The Federal Reserve raised short-term rates for the eighth time since 2015 earlier this week. The increase is part of the normalization process for rates and is occurring because the economy is doing well; one of the Fed’s roles is to make sure the economy does not overheat. In the housing market, while a 25-basis point jump in the federal funds rate does not equate to a like-for-like change in mortgage rates, the news comes at a time where there has been some resistance from buyers about current home prices. The latest move by the Fed brings rates back to top-of-mind for consumers after being relatively flat from the end of June to the middle of September, and, in some cases, will help buyers get off the fence.
– Ali Wolf, Director of Economic Research at Meyers Research
PERSPECTIVE IS EVERYTHING FOR NEW HOME SALES
Forget the headlines, there are still pockets of strength in the housing market.
New home sales hit the best August since 2007 at 629,000. There have been ten months over the past four years where new home sales topped the latest read.
Year-to-date new home activity is 7% higher than last year and 14% higher than 2016.
Looking beyond national trends, Zonda data shows that contracts vary wildly by metro. Some markets saw strong gains in contracts over the year (e.g. Dallas, Houston, and Austin), while others saw sizeable declines (Los Angeles and Seattle).
SUPPLY HOLDS BACK EXISTING HOME SALES
The broadest measure of national home sales, representing 90% of the overall market, shows slower activity on the year.
The August year-over-year growth rate historically has been low (roughly 1% for 2016 and 2017), but this year, the growth rate slipped negative.
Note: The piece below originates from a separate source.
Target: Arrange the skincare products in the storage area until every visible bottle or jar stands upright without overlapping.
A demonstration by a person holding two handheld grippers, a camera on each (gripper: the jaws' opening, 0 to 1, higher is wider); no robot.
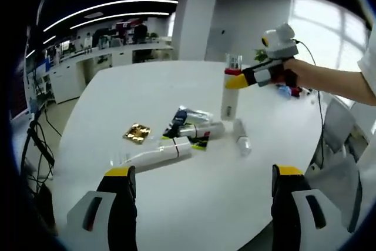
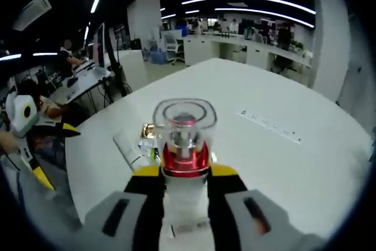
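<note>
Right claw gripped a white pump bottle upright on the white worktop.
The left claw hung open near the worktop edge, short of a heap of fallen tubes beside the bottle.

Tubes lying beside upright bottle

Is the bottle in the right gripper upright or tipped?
Upright: the bottle stands on the table, clear cap up, right gripper clamping its neck.
</note>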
On a year-to-date basis through August, sales are down 2% compared to last year. If you look compared to 2016, sales are still up 1%.
While volume is lower, velocity is quicker. It took homes on average 29 days to sell in August, down from 30 days this time last year. This suggests the slower sales pace is supply related instead of demand.
RATES HIT THE HIGHEST LEVEL SINCE 2011
The rise in mortgage rates corresponds with higher 10-year Treasury yields.
Mortgage rates in January averaged 4.03% compared to September’s 4.61%.
Historically, the correlation between mortgage rates and home sales has been weak; during some periods there was a positive correlation and in others, there was a negative relationship. In today’s marketplace, however, we may see some impact on sales.
Higher rates are hitting the market at a time where buyers are already balking at home prices and will instigate thoughtful considerations of what they can actually afford. The monthly payment based on the median priced new home of $329,000 jumped roughly 9% this year based on rising rates alone.